Chapter 11 – The Interpretation of Stories: From Freud to Today
Freud argued the meanings of our lives and the stories about our lives lie hidden in the
unconscious. He believed that human behaviour and experience are determined by forces over
which we have very little control and about which we are generally aware.
Oedipus complex: from the psychoanalytic standpoint, the most common pattern is revealed in
the fantasy lives of young children, wherein they may feel unconscious sexual feelings toward
one parent and highly aggressive even murderous, feelings toward another.
Oedipus complex is more than an unconscious problem facing preschoolers – fundamental story
for making sense of any life from a Freudian standpoint.
Castration anxiety: the fear that one’s penis will be cut off, but more profoundly it may
symbolize the child’s fear that he will, like Oedipus lose his power. Thus, the boy harbors an
unconscious wish to kill the father, as Freud indeed discovered in the analysis of his own
Penis envy: the young girl’s unconscious dilemma begins with a positive attraction toward the
mother, a mixture of object choice and identification. However, the fantasized mother figure
disappoints the girl when the daughter realizes that both she and the mother lack a penis, which
may symbolize a lack of power. The little girl may blame the mother for the perceived deficiency.

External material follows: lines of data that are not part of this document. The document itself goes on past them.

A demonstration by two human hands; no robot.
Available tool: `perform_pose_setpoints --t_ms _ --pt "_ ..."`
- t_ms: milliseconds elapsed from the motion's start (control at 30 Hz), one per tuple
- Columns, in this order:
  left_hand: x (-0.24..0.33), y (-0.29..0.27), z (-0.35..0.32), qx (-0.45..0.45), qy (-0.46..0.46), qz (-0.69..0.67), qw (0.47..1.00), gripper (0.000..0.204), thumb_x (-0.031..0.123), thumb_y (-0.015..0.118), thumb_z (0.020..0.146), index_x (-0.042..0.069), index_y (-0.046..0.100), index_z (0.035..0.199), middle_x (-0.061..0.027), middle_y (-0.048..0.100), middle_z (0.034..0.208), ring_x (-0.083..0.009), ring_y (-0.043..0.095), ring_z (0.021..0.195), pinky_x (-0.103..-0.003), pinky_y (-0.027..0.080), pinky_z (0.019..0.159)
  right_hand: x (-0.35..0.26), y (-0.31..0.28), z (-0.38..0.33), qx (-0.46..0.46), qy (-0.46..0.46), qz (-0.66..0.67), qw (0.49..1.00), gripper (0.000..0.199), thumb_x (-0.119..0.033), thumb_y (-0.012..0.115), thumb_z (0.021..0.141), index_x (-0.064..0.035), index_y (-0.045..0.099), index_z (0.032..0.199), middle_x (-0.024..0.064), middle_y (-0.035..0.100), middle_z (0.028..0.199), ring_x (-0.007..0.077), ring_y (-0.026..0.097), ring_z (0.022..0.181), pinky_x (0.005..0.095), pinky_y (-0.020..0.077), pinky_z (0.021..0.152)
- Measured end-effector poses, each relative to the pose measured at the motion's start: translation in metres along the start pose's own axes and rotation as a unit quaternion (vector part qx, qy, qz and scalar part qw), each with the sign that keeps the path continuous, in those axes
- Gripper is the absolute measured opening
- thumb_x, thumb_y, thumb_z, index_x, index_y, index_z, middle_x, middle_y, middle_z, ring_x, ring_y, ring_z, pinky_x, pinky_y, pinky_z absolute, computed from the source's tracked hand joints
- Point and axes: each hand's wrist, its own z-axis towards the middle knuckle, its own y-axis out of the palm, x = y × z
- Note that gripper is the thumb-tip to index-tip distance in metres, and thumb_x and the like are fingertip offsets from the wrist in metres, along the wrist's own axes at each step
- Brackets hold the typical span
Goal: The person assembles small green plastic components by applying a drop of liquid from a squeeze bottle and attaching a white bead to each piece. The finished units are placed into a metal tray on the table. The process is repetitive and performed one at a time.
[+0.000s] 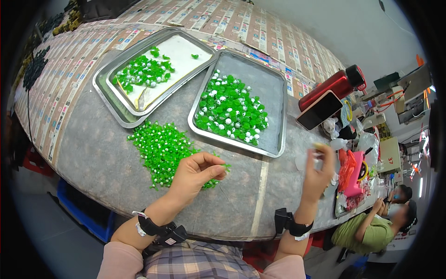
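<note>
Pinching small green piece (225, 166) in my left hand (197, 174), right at near edge of loose green pile (162, 149) on worktop (93, 153). My right hand (318, 174) well apart rightward, fingers closed on pale small thing, blurred.

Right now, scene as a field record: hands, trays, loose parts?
left hand: pinching a small green plastic piece over the loose green pile
right hand: raised, holding a small pale object, blurred
near steel tray: green and white pieces
far steel tray: holds an inner tray with fewer green pieces
surface: grey table
</note>
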Motion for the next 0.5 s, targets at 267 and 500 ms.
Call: perform_pose_setpoints --t_ms 267,500 --pt "0.002 0.003 0.003 -0.005 0.006 -0.004 1.0 0.008 0.005 0.057 0.075 0.001 0.055 0.082 -0.0066 0.059 0.073 -0.012 0.057 0.065 -0.023 0.047 0.061 -0.012 0.076 0.008 -0.268 0.039 0.067 0.96 0.021 -0.005 0.06 0.065 -0.0034 0.047 0.082 0.0081 0.053 0.068 0.0183 0.053 0.064 0.0275 0.0411 0.056" --pt "0.001 -0.001 -0.001 -0.072 -0.017 -0.027 0.997 0.011 0.007 0.057 0.076 0.0 0.056 0.085 -0.0059 0.059 0.078 -0.0103 0.056 0.07 -0.022 0.046 0.065 -0.035 0.043 0.003 -0.302 0.226 0.507 0.775 0.021 -0.004 0.052 0.076 -0.0033 0.044 0.096 0.0037 0.051 0.082 0.0103 0.05 0.07 0.0222 0.0404 0.06"
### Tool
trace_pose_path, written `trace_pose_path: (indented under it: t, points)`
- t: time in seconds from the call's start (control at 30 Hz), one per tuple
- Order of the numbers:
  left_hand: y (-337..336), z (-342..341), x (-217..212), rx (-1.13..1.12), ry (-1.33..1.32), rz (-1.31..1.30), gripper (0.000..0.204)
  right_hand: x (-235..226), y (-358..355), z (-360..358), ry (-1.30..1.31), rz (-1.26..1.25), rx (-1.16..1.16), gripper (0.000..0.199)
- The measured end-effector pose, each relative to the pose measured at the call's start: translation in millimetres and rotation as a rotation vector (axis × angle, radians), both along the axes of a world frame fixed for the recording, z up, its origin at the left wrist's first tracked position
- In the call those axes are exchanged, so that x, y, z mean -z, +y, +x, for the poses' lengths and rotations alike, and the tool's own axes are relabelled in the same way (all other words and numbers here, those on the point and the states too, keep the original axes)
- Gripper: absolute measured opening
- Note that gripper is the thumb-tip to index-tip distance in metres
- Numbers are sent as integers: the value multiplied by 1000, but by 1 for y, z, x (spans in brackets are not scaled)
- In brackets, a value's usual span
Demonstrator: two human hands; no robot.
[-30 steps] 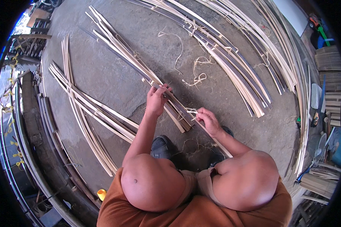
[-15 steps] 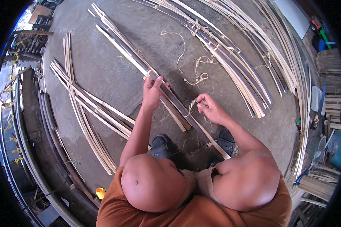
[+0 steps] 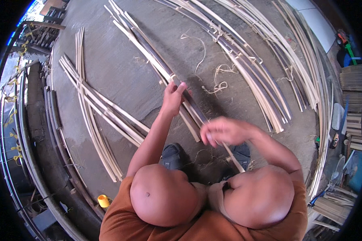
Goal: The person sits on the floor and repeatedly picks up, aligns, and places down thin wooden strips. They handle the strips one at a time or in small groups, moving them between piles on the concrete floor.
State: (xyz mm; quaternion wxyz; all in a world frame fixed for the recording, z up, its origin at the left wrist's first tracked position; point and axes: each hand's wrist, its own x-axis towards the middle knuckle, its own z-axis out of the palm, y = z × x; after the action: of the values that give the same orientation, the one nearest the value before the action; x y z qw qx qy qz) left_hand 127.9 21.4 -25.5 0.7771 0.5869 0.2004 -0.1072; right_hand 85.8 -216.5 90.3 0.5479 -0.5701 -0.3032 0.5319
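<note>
A long bundle of split bamboo strips (image 3: pixel 151 54), some pale and some dark, slants from the far left down toward my right foot. My left hand (image 3: pixel 173 98) is closed around it near the middle, thumb on top. My right hand (image 3: pixel 226 131) is over the bundle's nearer part, its curled fingers smeared by motion. Whether it holds a tie strand cannot be made out, and it covers the place where the bundle was tied. Under the bundle, a shorter group of strips (image 3: pixel 189 122) rests on the concrete floor.
Tied bamboo bundles (image 3: pixel 249 60) lie to the right, with loose tie strands (image 3: pixel 219 82) beside them. Crossed strips (image 3: pixel 104 110) lie at the left. Long poles (image 3: pixel 28 140) line the left edge, near a yellow cup (image 3: pixel 103 201). My shoes (image 3: pixel 172 156) are below the bundle.
My right hand has swung down and left across the bundle, away from where it pinched a tie strand. My left hand keeps its grip. The whole view has shifted slightly.
</note>
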Motion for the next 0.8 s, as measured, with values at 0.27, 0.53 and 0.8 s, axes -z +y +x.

Freud hit upon a general narrative script that can be applied to certain lives, though by no
means all, and one whose dynamics may be found at almost any age. The Oedipus story is about
how characters struggle to live out their strong desires regarding love and power, how they are
often disappointed in this quest, how they must often give up what they want most in order to live
together in harmony, how an individual may feel both love and hatred toward same person, etc –
universal life narrative themes.
Yukio Mishima – strived for masculine body. One interpretation of his gruesome suicide suggests
that he struggled throughout his life with a very complicated Oedipus complex, involving a
confusion of object choice and identification aimed both at men he loved and himself.
Object choice: Freud’s concept for the unconscious desire to ‘have’ the other (another person) in
a powerful and sensual way. In object choice, the person seeks to invest his or her libido, or
sexual energy in another.
Identification: Freud’s concept for the unconscious desire to ‘be’ or be like the other person.
Freud suggests that object choice is generally preferred at the unconscious level and that
identification arises when object choice is thwarted, as is the case most commonly in the Oedipus
complex. We seek first to have the other but when we cannot we seek to be the other.